Этот шум, который слышала Мабель, эти движения толпы, которые она видела, проявлялись и намечались в Университете, являвшемся тогда настоящим рассадником разбойников и грабителей, подавлявшим слабое ученое сообщество, подобно рою бабочек-паразитов, вихрем кружились они вокруг тусклого еще пламени просвещения. Там-то, в этом квартале, или, скорее, этом отдельном городке, и гремела гроза, как в дни мятежа, когда студенты возводили баррикады, воюя с королем, или шли на осаду аббатства Сен-Жермен-де-Пре.

Около девяти часов утра из всех кабачков – «Золотой чернильницы», «Пивной кружки», «Адской таверны», «Гусиной лапки», «Безголового доктора», «Пересохшего колодца», «Ученого осла», «Хрюкающего поросенка», – из таверн с озорными, полными задиристых аллюзий и причудливой игры слов вывесками, которые закрывали небо не хуже широких знамен, из всех этих центров кутежей, пирушек и драк, вытекали целые группы – шапка набекрень, рапира на поясе – и, словно многочисленные ручейки, собирающиеся в единый поток, соединялись с другими, после чего, горланя песни, развернув знамена, стремительным шагом направлялись либо к воротам Ферт, либо к воротам Францисканцев.

То же происходило и в Сите.

Корпорация писцов прокуроров счетной палаты, с музыкой и знаменем, шла от улицы Галилеи. То была «высшая и суверенная империя Галилеи», колонна которой струилась, словно длинная пестрая змея, тогда как евреи этой улицы, убежденные в том, что начинаются погромы, спешили забаррикадироваться в своих домах.
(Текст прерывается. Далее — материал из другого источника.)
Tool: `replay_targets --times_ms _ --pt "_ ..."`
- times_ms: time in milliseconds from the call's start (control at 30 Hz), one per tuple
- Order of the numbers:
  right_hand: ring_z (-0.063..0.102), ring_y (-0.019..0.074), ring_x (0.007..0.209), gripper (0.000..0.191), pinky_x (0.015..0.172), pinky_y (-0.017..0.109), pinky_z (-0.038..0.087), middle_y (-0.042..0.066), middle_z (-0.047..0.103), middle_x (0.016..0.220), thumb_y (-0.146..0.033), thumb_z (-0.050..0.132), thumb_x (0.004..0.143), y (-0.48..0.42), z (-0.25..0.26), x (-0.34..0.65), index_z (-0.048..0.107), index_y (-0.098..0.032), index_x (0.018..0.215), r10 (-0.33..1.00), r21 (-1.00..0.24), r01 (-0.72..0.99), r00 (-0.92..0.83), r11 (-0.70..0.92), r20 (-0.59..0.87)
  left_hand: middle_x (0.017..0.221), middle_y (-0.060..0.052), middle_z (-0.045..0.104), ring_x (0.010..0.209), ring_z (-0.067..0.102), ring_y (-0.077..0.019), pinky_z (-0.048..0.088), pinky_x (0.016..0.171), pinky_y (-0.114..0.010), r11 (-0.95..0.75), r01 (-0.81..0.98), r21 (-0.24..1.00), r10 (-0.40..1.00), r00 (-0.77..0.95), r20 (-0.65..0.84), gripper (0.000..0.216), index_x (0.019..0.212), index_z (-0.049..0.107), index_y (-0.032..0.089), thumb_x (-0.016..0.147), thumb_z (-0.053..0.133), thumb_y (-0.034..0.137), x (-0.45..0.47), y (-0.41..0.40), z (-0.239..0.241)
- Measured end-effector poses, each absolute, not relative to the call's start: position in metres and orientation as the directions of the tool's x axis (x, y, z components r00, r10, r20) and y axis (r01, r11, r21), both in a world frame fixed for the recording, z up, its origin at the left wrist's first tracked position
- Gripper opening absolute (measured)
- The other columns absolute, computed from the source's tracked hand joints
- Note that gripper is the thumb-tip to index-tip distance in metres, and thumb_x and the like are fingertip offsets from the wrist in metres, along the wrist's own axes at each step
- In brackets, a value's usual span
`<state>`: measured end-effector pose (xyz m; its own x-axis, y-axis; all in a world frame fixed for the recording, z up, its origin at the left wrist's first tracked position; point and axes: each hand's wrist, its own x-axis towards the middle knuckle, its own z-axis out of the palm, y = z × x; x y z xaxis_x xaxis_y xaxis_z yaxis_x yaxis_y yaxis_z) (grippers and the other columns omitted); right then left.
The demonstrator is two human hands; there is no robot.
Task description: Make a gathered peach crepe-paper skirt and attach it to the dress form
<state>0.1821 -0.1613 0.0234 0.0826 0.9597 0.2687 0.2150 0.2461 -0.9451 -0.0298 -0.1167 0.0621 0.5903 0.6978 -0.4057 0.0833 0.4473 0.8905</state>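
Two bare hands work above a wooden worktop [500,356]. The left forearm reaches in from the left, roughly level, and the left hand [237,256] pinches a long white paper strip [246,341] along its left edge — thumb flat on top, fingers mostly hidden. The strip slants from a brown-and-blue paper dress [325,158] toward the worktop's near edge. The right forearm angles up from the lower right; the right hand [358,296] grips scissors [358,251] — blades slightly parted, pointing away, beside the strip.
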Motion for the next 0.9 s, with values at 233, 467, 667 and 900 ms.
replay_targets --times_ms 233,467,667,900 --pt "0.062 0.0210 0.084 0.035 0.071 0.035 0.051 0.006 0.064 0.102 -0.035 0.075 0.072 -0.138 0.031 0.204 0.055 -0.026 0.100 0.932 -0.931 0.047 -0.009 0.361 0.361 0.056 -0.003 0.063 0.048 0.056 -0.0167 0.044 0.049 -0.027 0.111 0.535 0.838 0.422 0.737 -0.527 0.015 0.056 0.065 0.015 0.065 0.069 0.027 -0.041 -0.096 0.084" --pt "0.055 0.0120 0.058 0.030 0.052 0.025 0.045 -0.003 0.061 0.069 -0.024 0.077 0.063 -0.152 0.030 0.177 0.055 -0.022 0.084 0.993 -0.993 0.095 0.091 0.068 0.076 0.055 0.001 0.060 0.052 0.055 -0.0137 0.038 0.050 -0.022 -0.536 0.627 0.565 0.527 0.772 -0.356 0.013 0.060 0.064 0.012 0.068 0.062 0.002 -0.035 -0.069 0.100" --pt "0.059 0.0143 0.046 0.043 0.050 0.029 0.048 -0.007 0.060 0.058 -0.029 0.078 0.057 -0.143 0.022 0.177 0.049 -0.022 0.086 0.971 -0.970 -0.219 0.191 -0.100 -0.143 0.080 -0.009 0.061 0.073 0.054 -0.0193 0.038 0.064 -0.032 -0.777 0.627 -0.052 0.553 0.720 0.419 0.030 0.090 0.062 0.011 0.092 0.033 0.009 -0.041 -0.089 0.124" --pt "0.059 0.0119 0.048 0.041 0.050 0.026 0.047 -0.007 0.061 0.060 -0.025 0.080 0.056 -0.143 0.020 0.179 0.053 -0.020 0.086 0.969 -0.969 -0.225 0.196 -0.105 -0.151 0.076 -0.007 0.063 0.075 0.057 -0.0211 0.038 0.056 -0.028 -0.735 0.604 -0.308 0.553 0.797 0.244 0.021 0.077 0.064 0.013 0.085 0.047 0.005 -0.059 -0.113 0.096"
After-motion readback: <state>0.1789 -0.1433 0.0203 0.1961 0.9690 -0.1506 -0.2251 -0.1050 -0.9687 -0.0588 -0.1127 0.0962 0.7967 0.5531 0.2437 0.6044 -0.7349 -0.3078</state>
За стенами империя Галилеи объединилась с королевством Базоши, то есть с корпорацией клерков парламентских прокуроров, на знамени которой переливался на солнце самый что ни на есть подлинный герб, дарованный «владетельной и победоносной Базоши» королевским указом: голубой королевский щит с тремя золотыми чернильницами, вверху – корона, каска и морион, да два ангела в качестве щитодержателей.

Император Галилеи и король Базоши шли во главе своих армий, окруженные хранителями печатей, казначеями, помощниками и эскортируемые стражей.

Эти две колонны направлялись в Пре-о-Клер, образуя две массы, между которыми и по бокам которых суматошными группками бегали студенты.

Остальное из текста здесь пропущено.